Last season, Omega announced it caught 30 percent more menhaden than the Atlantic fishery managers’ harvest cap allows. The Atlantic State Marine Fisheries (ASMFC) found Virginia out of compliance with the Bay harvest cap, asking the feds to impose consequences on the state that would directly impact Omega. In December, the U.S. Commerce Department sided with ASMFC, putting a deadline on Virginia to get in compliance by mid-June, or face a menhaden fishing moratorium.
At the same time, many ASMFC board members, Virginia Governor Ralph Northam, and recreational fishing and conservation groups like the Chesapeake Bay Foundation (CBF) and the Theodore Roosevelt Conservation Partnership pushed for lawmakers to shift menhaden fishery management to VMRC, where all other marine species n Virginia are managed.

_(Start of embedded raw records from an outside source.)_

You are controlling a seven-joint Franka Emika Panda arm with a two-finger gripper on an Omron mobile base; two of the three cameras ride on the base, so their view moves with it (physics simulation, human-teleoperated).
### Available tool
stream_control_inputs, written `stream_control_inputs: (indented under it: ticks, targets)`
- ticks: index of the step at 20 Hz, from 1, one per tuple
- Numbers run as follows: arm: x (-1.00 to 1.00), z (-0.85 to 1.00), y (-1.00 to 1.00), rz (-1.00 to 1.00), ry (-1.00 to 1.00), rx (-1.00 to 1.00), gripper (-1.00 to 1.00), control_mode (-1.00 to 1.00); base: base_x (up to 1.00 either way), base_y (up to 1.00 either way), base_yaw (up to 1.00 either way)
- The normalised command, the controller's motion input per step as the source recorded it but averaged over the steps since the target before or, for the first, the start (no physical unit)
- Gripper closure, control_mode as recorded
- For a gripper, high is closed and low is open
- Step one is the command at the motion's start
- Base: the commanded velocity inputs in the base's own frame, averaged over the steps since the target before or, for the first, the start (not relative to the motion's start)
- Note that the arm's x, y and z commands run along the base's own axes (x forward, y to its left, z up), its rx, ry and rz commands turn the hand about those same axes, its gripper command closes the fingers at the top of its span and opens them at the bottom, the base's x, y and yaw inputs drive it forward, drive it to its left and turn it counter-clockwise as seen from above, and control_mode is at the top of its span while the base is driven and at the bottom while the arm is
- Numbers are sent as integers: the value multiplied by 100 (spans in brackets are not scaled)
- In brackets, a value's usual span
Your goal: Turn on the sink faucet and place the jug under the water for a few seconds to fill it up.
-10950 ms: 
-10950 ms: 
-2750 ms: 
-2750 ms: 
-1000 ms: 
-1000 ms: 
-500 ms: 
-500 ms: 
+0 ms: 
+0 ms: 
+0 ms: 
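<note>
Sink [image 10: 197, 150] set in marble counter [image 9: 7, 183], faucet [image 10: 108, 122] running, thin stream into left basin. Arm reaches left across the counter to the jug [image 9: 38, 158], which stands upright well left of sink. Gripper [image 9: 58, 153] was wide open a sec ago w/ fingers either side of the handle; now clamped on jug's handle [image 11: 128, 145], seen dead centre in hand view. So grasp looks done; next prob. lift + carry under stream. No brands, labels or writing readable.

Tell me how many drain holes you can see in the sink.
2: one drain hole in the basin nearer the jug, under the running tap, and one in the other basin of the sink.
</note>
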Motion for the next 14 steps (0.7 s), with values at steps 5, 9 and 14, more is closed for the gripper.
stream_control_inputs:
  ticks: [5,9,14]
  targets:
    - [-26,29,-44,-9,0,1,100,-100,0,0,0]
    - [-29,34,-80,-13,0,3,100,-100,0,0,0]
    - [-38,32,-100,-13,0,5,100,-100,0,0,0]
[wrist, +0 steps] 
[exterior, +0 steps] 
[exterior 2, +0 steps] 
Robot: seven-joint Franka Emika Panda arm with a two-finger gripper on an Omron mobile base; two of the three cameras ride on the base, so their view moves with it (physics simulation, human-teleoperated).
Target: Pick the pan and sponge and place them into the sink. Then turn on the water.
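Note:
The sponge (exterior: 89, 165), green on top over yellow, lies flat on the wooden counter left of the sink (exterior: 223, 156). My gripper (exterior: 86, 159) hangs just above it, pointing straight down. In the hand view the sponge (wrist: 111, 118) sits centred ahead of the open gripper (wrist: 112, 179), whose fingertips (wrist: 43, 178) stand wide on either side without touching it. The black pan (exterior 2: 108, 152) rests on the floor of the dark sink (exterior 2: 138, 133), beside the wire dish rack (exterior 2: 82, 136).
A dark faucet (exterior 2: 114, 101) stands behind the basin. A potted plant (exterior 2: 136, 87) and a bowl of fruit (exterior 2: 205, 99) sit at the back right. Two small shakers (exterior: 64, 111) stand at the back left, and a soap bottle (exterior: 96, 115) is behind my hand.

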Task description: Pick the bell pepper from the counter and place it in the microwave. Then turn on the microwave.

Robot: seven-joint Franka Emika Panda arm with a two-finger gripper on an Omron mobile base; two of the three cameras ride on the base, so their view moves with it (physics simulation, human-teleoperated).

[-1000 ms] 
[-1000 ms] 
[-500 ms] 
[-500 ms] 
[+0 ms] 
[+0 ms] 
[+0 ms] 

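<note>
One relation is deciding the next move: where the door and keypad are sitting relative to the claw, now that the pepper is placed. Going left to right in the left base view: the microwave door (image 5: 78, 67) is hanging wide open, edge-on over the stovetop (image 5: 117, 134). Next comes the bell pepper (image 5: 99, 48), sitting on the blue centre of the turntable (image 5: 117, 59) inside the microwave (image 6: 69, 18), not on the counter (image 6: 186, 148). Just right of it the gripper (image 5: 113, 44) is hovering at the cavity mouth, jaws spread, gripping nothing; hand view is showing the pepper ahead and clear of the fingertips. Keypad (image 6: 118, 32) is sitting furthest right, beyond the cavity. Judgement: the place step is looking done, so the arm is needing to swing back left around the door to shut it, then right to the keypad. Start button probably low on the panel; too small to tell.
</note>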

This week the Virginia House and Senate passed bipartisan legislation to do just that, and Governor Northam is expected to quickly sign the bill to make it official.
CBF says the legislation marks a new day for the protection of menhaden. Senior Regional Ecosystem Scientist Chris Moore said in a statement:
“Despite broad public support, for more than a decade similar legislation has died in committee. This action sets the course for a more thoughtful and responsive management program that removes politics from fisheries management decisions.”
The Theodore Roosevelt Conservation Partnership applauds the move for its implications in recreational fishing. If menhaden cause crabs and rockfish to suffer, the recreational fishing industry also suffers.
“This is a huge step forward for sound fisheries conservation in the Chesapeake. The recreational fishing community thanks the bill sponsors and Governor Northam for their leadership as well as the unfailing support of charter captains, fishing guides and other small businesses who rely on a healthy Chesapeake Bay for their livelihoods,” says President and CEO Whit Fosburgh.